Kulpreet Singh, Film Still from Indelible Black Marks, 2022–24.
Courtesy the Kochi Biennale Foundation

I had wondered whether Tino Sehgal’s Kiss might provoke an outburst of moral policing, but in the event, it was a painting by a prominent local artist, Tom Vattakuzhy, that provided KMB’s first curatorial crisis. Vattakuzhy is known for finely lit scenes of everyday life rendered with stylised naturalism. However his allegorical Supper at a Nunnery (2016), depicting 12 nuns at a table with a central, bare-breasted female figure (who, the artist maintains, represents Mata Hari), was reproduced in a magazine article on the Edam show and soon decried as offensive by some Christian groups. Some 18 percent of Keralans are Christian, and given the potential repercussions in an election year, the Edam curators and the artist (who happens to be Christian himself) announced that the painting would be withdrawn.

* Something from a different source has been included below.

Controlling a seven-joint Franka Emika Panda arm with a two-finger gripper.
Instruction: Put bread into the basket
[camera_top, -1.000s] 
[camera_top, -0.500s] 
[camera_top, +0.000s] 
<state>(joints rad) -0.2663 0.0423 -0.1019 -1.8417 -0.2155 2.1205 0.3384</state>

The suspense surrounding the Marina Abramovic´show persisted for some time after we arrived at the Island Warehouse. A gigantic shed of sheet metal, its stark utilitarianism, its nonchalant scale and modernity, are a salutary contrast to the colonial charm and decadent tropicalism of the colonial warehouse venues in Fort Cochin. At the back of the hall was an array of blank screens that finally flickered to life at the appointed hour. Waterfall is a wall of sound – and light – displaying the faces of 108 Tibetan Buddhist monks and nuns, all chanting the Heart Sutra. ‘Form is emptiness,’ the Heart Sutra tells us. ‘Emptiness is form.’ The sutra’s ancient wisdom resolves into a foam of white noise that you can absorb in supine comfort from one of the deckchairs arrayed at the foot of this sensory cataract. After a long day’s biennale (17,000 steps, said my fitness app), this was an utterly soothing experience. It was also an uncanny metaphor for the tide of imagery of the biennale itself. As the roar of the swarm onscreen recedes, you are drawn to the individuality of the faces facing you. Some chanting faster than the collective cadence, some more deliberately. A few look back mutely, resolutely evasive. At least for the time being.

Kochi-Muziris Biennale: For the Time Being. Various locations, Kochi, through 31 March.